Toutes ces pensées m'épuisent. Je me laisse choire sur le divan en poussant le plus gros soupir de ma vie. Nadia s’assoie près de moi, me donnant une invitation silencieuse à me confier.
- Je commence à me dire qu’il est peut-être encore vivant, commencé-je sans regarder mon amie.
- Mais c’est génial. Qu’est-ce qui te fait sentir ça?
- C’est pas génial. S’il est vivant, il est clairement séquestré quelque part. Sinon, il reviendrait.
Je tourne la tête vers elle. Mon amie me fixe, le regard inquiet.
- J’avoue que vue de même…
- Et pour quelle raison un jeune de douze ans se ferait enlever? Pour lui faire du mal! Il n’y a que cette possibilité. Oui, il serait encore en vie, mais même si on le trouve et qu’on le ramène à la maison, le mal sera fait. S’il se fait agresser et violer, il sera brisé à jamais! Une épreuve comme celle-là, c’est tellement destructeur. C’est inhumain! J’ai déjà lu sur les traumatismes et ces gens deviennent... Il... il ne serait plus que l’ombre de lui-même. Et il pourrait même en venir au suicide!...

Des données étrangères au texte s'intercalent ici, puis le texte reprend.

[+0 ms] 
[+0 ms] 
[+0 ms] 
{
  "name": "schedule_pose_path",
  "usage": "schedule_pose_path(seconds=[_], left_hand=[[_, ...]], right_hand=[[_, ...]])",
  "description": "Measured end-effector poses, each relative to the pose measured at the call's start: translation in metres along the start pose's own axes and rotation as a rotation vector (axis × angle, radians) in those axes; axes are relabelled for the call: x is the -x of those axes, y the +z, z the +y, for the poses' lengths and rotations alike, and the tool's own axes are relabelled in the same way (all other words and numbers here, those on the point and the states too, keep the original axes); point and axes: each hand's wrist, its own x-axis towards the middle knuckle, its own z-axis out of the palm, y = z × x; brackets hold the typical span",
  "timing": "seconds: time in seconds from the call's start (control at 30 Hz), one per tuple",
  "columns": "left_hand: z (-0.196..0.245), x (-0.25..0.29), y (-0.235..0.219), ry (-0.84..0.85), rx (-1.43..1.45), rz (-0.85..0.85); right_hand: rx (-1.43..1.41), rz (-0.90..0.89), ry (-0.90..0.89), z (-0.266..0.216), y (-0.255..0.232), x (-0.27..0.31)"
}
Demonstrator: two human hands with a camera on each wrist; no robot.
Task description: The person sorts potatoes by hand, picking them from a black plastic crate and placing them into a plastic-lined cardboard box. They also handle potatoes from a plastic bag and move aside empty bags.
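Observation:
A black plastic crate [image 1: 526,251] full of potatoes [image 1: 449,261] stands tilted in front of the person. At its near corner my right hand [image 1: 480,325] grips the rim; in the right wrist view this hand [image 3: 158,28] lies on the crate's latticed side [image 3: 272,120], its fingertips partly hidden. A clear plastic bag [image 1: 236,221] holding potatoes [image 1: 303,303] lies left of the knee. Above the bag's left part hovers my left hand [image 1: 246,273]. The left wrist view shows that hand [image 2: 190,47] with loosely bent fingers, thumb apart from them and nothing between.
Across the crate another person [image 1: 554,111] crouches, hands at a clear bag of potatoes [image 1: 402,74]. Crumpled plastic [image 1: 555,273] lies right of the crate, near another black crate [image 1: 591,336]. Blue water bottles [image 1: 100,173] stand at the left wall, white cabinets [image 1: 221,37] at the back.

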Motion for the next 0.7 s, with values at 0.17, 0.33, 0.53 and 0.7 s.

- Okay, calme-toi Liz, tente de me rassurer Nadia. Ça ne sert à rien de se faire de tels scénarios. Il n’est peut-être rien arrivé de tout ça à ton frère.
J’essaie de me calmer sur les conseils de mon amie. Je frôlais l’hyperventilation. Elle a bien fait de me couper. J'inspire et expire fort.
- J’ai tellement peur, Nad.
- Je sais, se désole-t-elle. Je t’avoue que je ne sais pas quoi te dire.
- Pas besoin de me dire quelque chose. Juste ta présence et ta compassion, et le fait que tu ne me juges pas, c’est parfait.
Elle sourit.
- Okay. Viens dans mes bras.
C’est à mon tour de sourire. Je me glisse dans ses bras ouverts. Ils se referment sur moi, me donnant une sensation de chaleur et un sentiment de sécurité.
Nous ne parlons pas pendant plusieurs minutes.